Ketidakjujuran dalam praktik-praktik UN inilah yang mungkin saja dikhawatirkan oleh Prabowo-Sandi. Toh, kalaupun ada UN, hasilnya bukan cerminan kemampuan siswa, melainkan hasil dari upaya-upaya tak terpuji dalam ranah pendidikan tersebut. Padahal untuk menguji atau mengetahui hasil pemahaman siswa terhadap materi di kelas harus terlebih dahulu lolos ujian kejujuran itu sendiri.

Bila ketidakjujuran ini dipelihara, tak dicegah sejak dini, dan membiarkan sontek-menyontek antarpelajar tetap berjalan, maka mungkin akan makin banyak lagi “Gatot Kaca” yang ditangkap KPK seperti di Surabaya kemarin. Pelajar-pelajar akan menjadi koruptor ulung di negara yang kita cintai ini. Tentu hal ini tidak kita inginkan, bukan?

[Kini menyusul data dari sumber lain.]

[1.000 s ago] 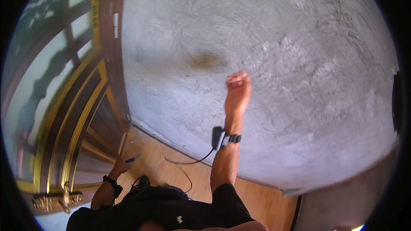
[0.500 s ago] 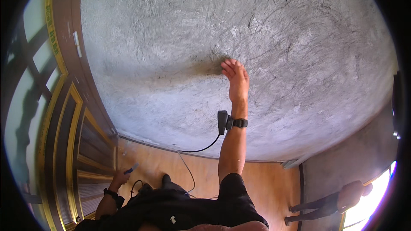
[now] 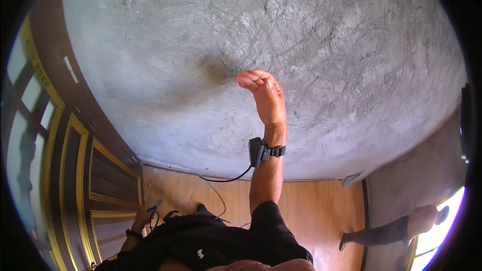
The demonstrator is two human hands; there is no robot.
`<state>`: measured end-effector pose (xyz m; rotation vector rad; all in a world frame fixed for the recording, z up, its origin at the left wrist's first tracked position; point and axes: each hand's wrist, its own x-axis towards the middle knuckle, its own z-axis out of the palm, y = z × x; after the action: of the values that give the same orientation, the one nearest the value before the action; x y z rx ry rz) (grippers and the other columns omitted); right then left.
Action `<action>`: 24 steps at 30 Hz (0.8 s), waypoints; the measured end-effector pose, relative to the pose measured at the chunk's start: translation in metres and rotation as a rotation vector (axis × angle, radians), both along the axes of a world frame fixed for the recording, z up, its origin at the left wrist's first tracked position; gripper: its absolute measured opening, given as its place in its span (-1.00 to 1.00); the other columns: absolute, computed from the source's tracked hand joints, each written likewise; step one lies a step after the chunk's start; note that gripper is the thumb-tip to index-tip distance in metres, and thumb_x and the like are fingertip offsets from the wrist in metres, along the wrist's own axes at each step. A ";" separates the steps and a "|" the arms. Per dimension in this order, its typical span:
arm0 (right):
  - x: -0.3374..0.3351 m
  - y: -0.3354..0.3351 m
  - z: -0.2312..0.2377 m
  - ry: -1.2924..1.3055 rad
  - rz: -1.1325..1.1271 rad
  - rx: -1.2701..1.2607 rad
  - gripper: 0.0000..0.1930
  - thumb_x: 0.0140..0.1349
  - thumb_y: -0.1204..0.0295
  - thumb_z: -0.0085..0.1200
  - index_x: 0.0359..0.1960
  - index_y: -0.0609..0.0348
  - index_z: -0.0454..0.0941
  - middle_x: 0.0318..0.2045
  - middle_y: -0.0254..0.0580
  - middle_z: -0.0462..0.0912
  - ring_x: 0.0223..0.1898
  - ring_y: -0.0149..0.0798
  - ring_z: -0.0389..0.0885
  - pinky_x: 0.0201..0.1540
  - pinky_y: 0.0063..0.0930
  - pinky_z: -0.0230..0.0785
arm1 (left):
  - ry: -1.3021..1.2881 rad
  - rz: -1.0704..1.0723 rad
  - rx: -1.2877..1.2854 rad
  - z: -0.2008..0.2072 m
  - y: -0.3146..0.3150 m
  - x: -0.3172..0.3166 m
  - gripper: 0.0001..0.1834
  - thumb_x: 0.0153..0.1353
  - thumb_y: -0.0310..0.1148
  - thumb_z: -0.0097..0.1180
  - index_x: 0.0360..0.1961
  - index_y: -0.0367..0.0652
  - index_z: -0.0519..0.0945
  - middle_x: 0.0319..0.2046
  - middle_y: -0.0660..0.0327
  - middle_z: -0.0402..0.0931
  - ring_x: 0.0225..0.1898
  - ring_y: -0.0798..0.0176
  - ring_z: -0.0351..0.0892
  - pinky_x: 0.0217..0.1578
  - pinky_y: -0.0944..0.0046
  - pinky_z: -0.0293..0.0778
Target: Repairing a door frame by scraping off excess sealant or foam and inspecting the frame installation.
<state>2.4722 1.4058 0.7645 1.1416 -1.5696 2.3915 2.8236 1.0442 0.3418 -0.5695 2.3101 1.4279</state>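
Raised before a rough grey plastered wall [image 3: 321,70], my right hand [image 3: 265,95] has its fingers stretched out sideways to the left, thumb along them, and holds nothing. A soft brownish shadow lies on the plaster beside the fingertips; whether they touch the wall I cannot tell. Down at the lower left, my left hand [image 3: 143,216] is closed around a small blue-handled tool [image 3: 156,205], which looks like a scraper. Its pale end points up and to the right. A black device [image 3: 258,151] is strapped to my right wrist, with a cable running from it.
On the left stand a brown door frame [image 3: 47,30] and dark panelled doors [image 3: 115,175] with gold trim. Cable [image 3: 218,195] hangs above the wooden floor [image 3: 311,211]. At the right, another person [image 3: 401,228] stands near a bright window [image 3: 444,226].
My right hand has shifted left and looks nearer to me, its fingers straightened from a curled pose at the wall. The view has turned somewhat right. The other person's legs and body have moved.
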 end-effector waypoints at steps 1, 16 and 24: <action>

Prabowo-Sandi juga merencanakan libur di bulan Ramadhan. Hal ini mungkin agar umat Islam yang menjalankan ibadah puasa bisa lebih fokus terhadap peningkatan ketakwaan kepada Allah SWT. Waktu libur tersebut bisa dipakai untuk mengkhatamkan Alquran, menghafalkan ayat-ayat suci Alquran, dan sebagainya.

Beberapa waktu yang lalu, Jokowi mengeluarkan kartu-kartu sakti baru, seperti kebiasaan beliau sebelumnya. Hal itu juga diucapkan oleh Kiai Ma’ruf kemarin. Salah satu di antaranya adalah Kartu Pra-Kerja. Dengan kartu ini, lulusan SMA dan sarjana akan digaji atau diberikan biaya sebelum kerja.

Dengan kata lain, seorang pengangguran diberi upah. Logis, tidak? Lebih baik jika semacam guru honorer seperti yang disinggung di atas itulah yang mendapat perhatian. Pengangguran jangan dimanjakan dengan memberi uang semacam itu yang hanya akan membuat ia malas dan menyepelekan kerja.

Bagi Prabowo-Sandi, pemuda-pemuda yang baru lulus itu disediakan wadah pengembangan kecakapan dengan adanya Rumah Siap Kerja. Sandi juga memberikan semacam sindiran terhadap kartu-kartu yang ditawarkan Jokowi-Ma’ruf dan sekaligus memberikan alternatif dengan gagasan bahwa KTP bisa dijadikan “kartu tunggal” bagi kepentingan rakyat.

Identitas atau informasi yang berada di KTP bisa dipakai untuk berbagai fasilitas seperti pendidikan, kesehatan, ketenagakerjaan, dll. Keunggulan dari gagasan ini bahwa KTP telah dimiliki oleh rakyat Indonesia yang telah berumur 17 tahun, sehingga tak repot-repot lagi mengurus kartu ini dan itu segala macam.

Bayangkan kalau ada 100 terobosan layanan dan dibuatkan kartunya, maka ada 100 kartu yang akan memenuhi dompet kita, bahkan tidak cukup. KTP sebagai kartu tunggal ini adalah penyederhanaan. 

Dalam dunia sains pun, ilmuwan menginginkan kesederhanaan. Maksudnya, formula matematis yang ada pada buku-buku teks Fisika dan Kimia yang bagi kita rumit itu sebetulnya telah dibuat sesederhana mungkin.

Dalam fisika, tiga gaya yang dijadikan satu gaya saja dalam Grand Unified Theory itu juga tak lepas dari prinsip kesederhanaan. Prinsip kesederhanaan itu pula yang ditawarkan Sandi dengan kartu tunggal, KTP.

Terakhir, saya mau bilang, bila kita puas dan merasa nyaman dengan apa yang terjadi sekitar 4 tahun ini, silakan pilih Jokowi lagi. Tetapi bila kita ingin keadilan ditegakkan kembali dan membawa kemakmuran bagi seluruh rakyat Indonesia, Prabowo-Sandi adalah harapan kita.